Although it was a tough pill to swallow, the couple did their diligence with examining all their options.
“We explored adoption, fostering and foster to adoption options,” she says. They later settled ongestational surrogacy, in which the embryo from the intended parents is transferred to the uterus of the carrier.
For Collard, now 34, it was a no-brainer to volunteer to be the couple’s surrogate.
“I don’t even think I thought about it," Collard says. “I didn’t even have my own children yet, but I knew I wanted to do it for her.”
Still, the journey to becoming their surrogate ended up taking a number of years, during which time Collard welcomed two children of her own — and Dart experienced another bout of heart failure. Fortunately, thanks to a game-changing medication, her heart is now doing better than ever.

“To watch your child be born is something that I will never forget,” says Dart. “I was the stoic one, and my husband was the one crying.

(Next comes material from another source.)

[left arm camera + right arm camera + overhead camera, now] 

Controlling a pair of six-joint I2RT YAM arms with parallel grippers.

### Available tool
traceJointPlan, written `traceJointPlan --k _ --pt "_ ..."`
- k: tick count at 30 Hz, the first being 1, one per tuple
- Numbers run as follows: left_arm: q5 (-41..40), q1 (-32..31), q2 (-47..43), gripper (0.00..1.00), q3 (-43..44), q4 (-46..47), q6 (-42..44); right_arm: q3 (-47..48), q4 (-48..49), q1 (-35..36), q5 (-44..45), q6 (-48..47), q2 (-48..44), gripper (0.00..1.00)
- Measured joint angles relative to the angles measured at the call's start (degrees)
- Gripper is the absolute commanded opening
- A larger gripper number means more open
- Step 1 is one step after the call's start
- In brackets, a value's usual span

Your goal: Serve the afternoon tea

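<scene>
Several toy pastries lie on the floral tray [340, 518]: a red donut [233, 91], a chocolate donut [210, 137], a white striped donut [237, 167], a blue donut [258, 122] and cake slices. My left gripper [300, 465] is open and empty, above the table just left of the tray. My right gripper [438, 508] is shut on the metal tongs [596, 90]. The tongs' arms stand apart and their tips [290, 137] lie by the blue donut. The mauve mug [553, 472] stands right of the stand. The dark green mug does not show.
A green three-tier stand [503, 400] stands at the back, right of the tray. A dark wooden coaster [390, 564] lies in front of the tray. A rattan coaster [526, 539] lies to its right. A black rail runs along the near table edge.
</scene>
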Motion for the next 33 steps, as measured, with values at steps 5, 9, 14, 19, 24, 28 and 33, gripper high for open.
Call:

It’s a huge moment, getting to see her sweet little face.”
Almost a year after her birth, Monroe is doing well, Dart says. “I could not be more thrilled that she’s here with us,” she says, joking, “Each day I’m just like, ‘Man, the clutter in my house is worth it.’ ”
“It’s pretty amazing given what she went through,” adds her doctor. “Natalie is a special person. She is a very caring person, so [it’s] not surprising she has amazing friends who love her and would do something this special for her to enable her to enjoy her dreams.”

Collard, who lives in Monticello, Indiana, says that her kids — two stepdaughters, 19 and 11, as well as a 6-year-old son and a 5-year-old daughter — adore Monroe to pieces.
“Monroe doesn’t know it, but she has built-in best friends,” Collard says.

Dart gets a little emotional when asked about Collard’s selfless gesture to become her surrogate.
“She’s given us something that words can never, ever describe," Dart says. “She gave us our world. Monroe is our world, and Kalan gave us the opportunity to bring her here. The gift that she was able to give us is indescribable. And I wish and pray that every person in this world could have a friend like her. I’m just counting my blessings that I am the one that got to have her.”